J'avoue que ma préférence va pourtant vers des publications dont les sources sont plus dignes de foi. D'autre part, mon inclination personnelle me pousse vers des Peintures plus récentes. Ainsi, David, Delacroix ou Géricault me fascinent par leur démesure. Courbet et Millet sont des artistes Réalistes qui représentent avec finesse le quotidien d'une période du XIXème siècle que j'ai bien connue. Des Impressionnistes tels que Monnet, Renoir, Pissarro ou Degas m'émerveillent par le choix de leurs reproductions graphiques ; ils ont un sens de l'observation inné que peu de leurs confrères ont su capter. Il n'y a que Degas, Gauguin, Van Gogh ou Cézanne qui ont pu se hisser à leur niveau, et que je considère comme leurs successeurs. Ce sont tous été des grands hommes de leur temps, et pour avoir eu une longue conversation avec Van Gogh en 1886 au cours d'une soirée à Montmartre, je sais à quel point lui aussi a connu les affres de la douleur. Par contre, lui n'a pas hésité à y mettre fin en s'ôtant la vie de la même manière que j'ai moi même failli le faire une cinquantaine d'années plus tôt. Il s'est tiré une balle dans la poitrine, alors que moi, je n'ai pas réussi à accomplir ce geste, bien que je t'ai fermement tenu mon revolver tout près de ma tempe.
Il faut avouer que c'est une époque de mon existence qui a été bouleversée par de nombreux événements qui m'ont conduit au bord de la folie. Le début des années 1830 a été très éprouvant pour moi. Et les quelques années qui ont suivi mon « Réveil », puis, mon intronisation en tant que membre officiel de la Famille Montferrand, n'ont pas été des plus sereines. ; Loin de là. J'aurai l'occasion d'y revenir plus tard.
Nombre de Peintres Flamands m'ont également séduit : Vermeer est pour moi un Maitre. J'apprécie aussi Rembrandt, Renoir ou Botticelli. A ce propos, la toile accrochée au mur de l'antichambre qui mène à cette pièce me semble avoir été esquissée – en tout cas dans sa toute première version – par un des élèves de ce dernier. Il apparaît en effet qu'Anthëus l'aurait croisé en 1483 alors qu'il séjournait à Florence. Mon Père s'y trouvait pour conclure une affaire importante avec l'un des proches de Laurent de Médicis d'après le peu que j'ai pu apprendre à ce sujet par mes recherches dans les années 1880. Et il aurait profité de l'occasion pour demander cette faveur au Peintre, qui aurait refusé. Il aurait toutefois accepté que ce soit l'un de ses apprentis qui exécute ce portrait.

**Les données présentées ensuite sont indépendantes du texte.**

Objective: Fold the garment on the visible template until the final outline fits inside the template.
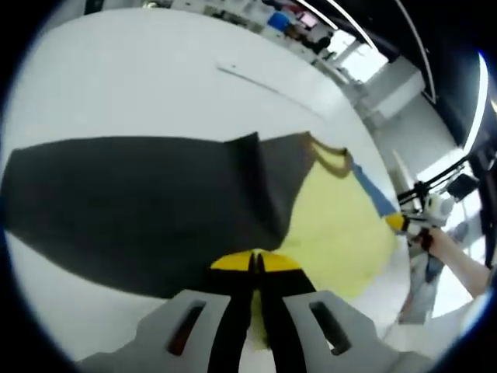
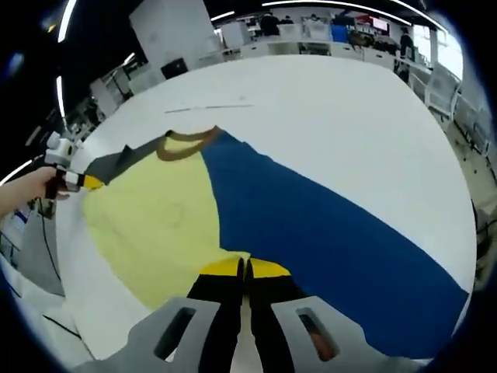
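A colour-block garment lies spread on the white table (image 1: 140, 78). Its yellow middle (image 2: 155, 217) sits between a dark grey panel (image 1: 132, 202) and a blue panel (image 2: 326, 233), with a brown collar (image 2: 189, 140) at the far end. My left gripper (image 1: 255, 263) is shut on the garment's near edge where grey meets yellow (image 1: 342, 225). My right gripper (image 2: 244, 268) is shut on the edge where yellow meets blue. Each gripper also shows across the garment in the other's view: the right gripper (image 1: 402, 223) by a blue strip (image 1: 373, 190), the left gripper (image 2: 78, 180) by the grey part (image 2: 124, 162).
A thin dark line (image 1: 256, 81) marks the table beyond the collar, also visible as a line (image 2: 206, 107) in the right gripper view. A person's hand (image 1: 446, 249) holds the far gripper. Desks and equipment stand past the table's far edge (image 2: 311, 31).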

Je suppose que c'est pour cette raison que ce retable ne peut pas être considéré comme une œuvre d'art. Si le Patriarche lisait ce que je viens d'écrire par-dessus mon épaule, il m'étranglerait de ses propres mains ! Sa composition n'est que très médiocre et ressemble davantage à un imagier de la fin du Moyen-âge qu'à autre chose. Ses détails sont bien exécutés, mais on peut voir que le trait est réalisé de manière brusque, presque hâtive. Je suis certain que si les yeux d'Anthëus sont si féroces, c'est que l'élève qui l'a peint n'y a mis que peu de lui même. Ce qui ne l'empêche pas d'en imposer.